From: Bruce Evans <bde@zeta.org.au>
To: Daniel Fuller / Greg Ward <defuller@lbl.gov>
Cc: freebsd-gnats-submit@freebsd.org, freebsd-bugs@freebsd.org
Subject: Re: kern/76525: Subsequent calls to select() a FIFO after a previous
 FIFO EOF causes calling process to hang
Date: Sun, 23 Jan 2005 12:05:18 +1100 (EST)

 On Fri, 21 Jan 2005, Daniel Fuller / Greg Ward wrote:
 
 > Well, it only took me 8 hours, but I found the problem with the latest version of [Free]BSD.  I tracked down several false leads before I got on the right track -- it's only named FIFO's that seem to exhibit this problem.  I depend on them for the -P and -PP option of rtrace, which is needed for memory sharing as I've set it up in Radiance.  I don't think named FIFO's are used very often, which might explain why this has gone undetected (or at least unfixed).
 
 Please limit line lengths to considerably less than 463 characters.
 
 This is essentially the same bug as the one for poll() that was reported
 recently in PR 76144.  The problem is that some users want poll() and
 select() on a FIFO with no writer (and no data) to block in some contexts,
 and some systems implement this.  FreeBSD used to never block, but was
 changed to always block.  I knew that this might break things and tried
 to limit the breakage, but somehow missed that it broke the most important
 case of a writer going away.  It seems that I only limited the breakage
 for read() but made things worse for select() and poll().
 
 Other OS's apaprently have more context (and associated races) so that
 they can handle the EOF from a writer going away differently from EOF
 when there has "never" been a writer.  A hangup flag is obviously
 needed to implement POLLHUP for poll(), but select() cannot report
 hangups properly.  The semantics of "never" are unclear.  I think the
 flag should be per-file so that new opens don't see the hangup/EOF
 condition just because another reader has seen a hangup.  The
 implementation only has a per-device hangup flag, so fixing the bug
 involves more than just making the behaviour depend on that flag.
 
 History of related bugs, all from wrong setting and wrong use of the
 per-device hangup flag:
 (1) in rev.1.1 of fifo_vnops.c, the flag was set on the wrong half of
     the socket pair at open() time, so everything starting with read()

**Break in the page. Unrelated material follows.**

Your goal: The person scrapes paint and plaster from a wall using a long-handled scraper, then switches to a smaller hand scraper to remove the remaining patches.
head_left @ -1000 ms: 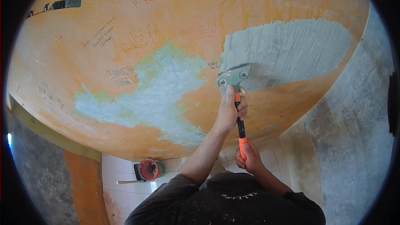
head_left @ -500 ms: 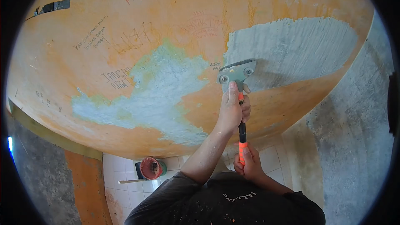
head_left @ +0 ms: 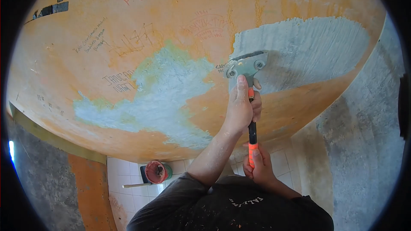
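- Since a second ago, my scraper (head_left: 248, 66) has climbed the orange wall (head_left: 128, 25), up and a little to the right. Its blade now sits higher on the left edge of the grey patch (head_left: 308, 47).
- Both arms have followed it upward. My left hand (head_left: 240, 109) has risen with the scraper head, and my right hand (head_left: 258, 167) has come up a little behind it.
- The view has shifted slightly, and the writing at the top of the wall has slid closer to the frame edge.
- My left hand is closed round the upper handle just below the metal head, thumb laid up along it.
- My right hand is wrapped tight round the orange lower end of the handle. A black stretch of handle shows between the two hands.
- The blade edge lies flat against the wall, between orange paint on the left and the scraped grey on the right.
- My left hand hides the upper handle. The handle's butt is lost inside my right hand.
- The scrawled writing on the wall is partly cut off at the top and mostly too small to read.
- A red bucket (head_left: 155, 172) stands on the tiled floor (head_left: 124, 175) below. I cannot make out what is in it.
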The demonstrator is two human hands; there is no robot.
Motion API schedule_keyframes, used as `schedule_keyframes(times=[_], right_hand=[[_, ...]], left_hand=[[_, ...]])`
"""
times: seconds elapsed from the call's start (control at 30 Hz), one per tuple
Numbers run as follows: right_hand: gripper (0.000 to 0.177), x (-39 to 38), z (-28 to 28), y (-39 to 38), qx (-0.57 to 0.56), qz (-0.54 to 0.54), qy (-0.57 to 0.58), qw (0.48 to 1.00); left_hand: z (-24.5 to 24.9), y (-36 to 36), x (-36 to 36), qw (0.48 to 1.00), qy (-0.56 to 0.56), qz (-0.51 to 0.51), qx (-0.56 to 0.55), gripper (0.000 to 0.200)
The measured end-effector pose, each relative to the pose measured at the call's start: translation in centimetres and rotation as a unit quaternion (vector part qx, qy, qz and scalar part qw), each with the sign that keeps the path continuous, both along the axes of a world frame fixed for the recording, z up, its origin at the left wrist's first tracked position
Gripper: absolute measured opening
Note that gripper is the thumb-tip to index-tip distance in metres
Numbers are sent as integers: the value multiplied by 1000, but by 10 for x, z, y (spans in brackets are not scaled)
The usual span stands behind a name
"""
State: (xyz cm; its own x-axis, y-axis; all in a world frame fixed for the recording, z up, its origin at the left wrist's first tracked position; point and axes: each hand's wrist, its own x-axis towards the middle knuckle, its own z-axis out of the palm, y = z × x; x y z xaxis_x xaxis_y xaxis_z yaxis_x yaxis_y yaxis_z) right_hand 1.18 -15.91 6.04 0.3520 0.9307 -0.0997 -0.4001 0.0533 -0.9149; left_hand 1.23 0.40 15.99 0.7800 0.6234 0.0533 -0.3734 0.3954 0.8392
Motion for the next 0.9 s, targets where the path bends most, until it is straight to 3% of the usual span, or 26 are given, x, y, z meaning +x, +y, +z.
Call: schedule_keyframes(times=[0.9], right_hand=[[39,7,48,2,4,5,-16,1000]], left_hand=[[39,0,7,999,-26,8,30,53]])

     was potentially broken for the context where there has never been
     a writer.  read() was plain broken -- it blocked waiting for a
     writer, but must return 0 immediately in the O_NONBLOCK case.
     select() accidentally blocked, which is apparently what is wanted.
     After fixing this:
 (2) in rev.1.1, the flag was cleared on the first successful() read.  This
     broke subsequent reads in the case of no writer (nonblocking reads must
     return 0 immediately, but only did so for the first read).
 (3) the above 2 bugs were fixed in rev.1.40 in December 1997.  FIFOs are
     apparently not often used, since no one seemed to notice the presence
     or absence of these bugs.  I only noticed because some POSIX conformance
     test programs reported the bugs.
 (4) bug (2) was reimplemented in rev.1.56 in November 2001 by undoing part
     of 1.40.
 (5) bug (1) was reimplemented in rev.1.57 in November 2001 by deleting the
     initialization of the hangup flag instead of by initializing the flag
     in the wrong place.  Thus after (4) and (5), read() was broken but
     select() sort of worked, as in rev.1.1, and the new poll() syscall
     sort of worked, like select().  POLLHUP has never been implemented
     for FIFOs or sockets, so poll()'s reporting of the hangup condition
     has never worked (see PR 76144).
 (6) read() was unbroken in rev.1.62 in January 2002 by restoring the fixes
     for (1) and (2), but select() and poll() were broken by ignoring the
     flag for them.  For poll(), it is possible to get the old behaviour (3)
     usign a new poll flag to request not ignoring the hangup flag.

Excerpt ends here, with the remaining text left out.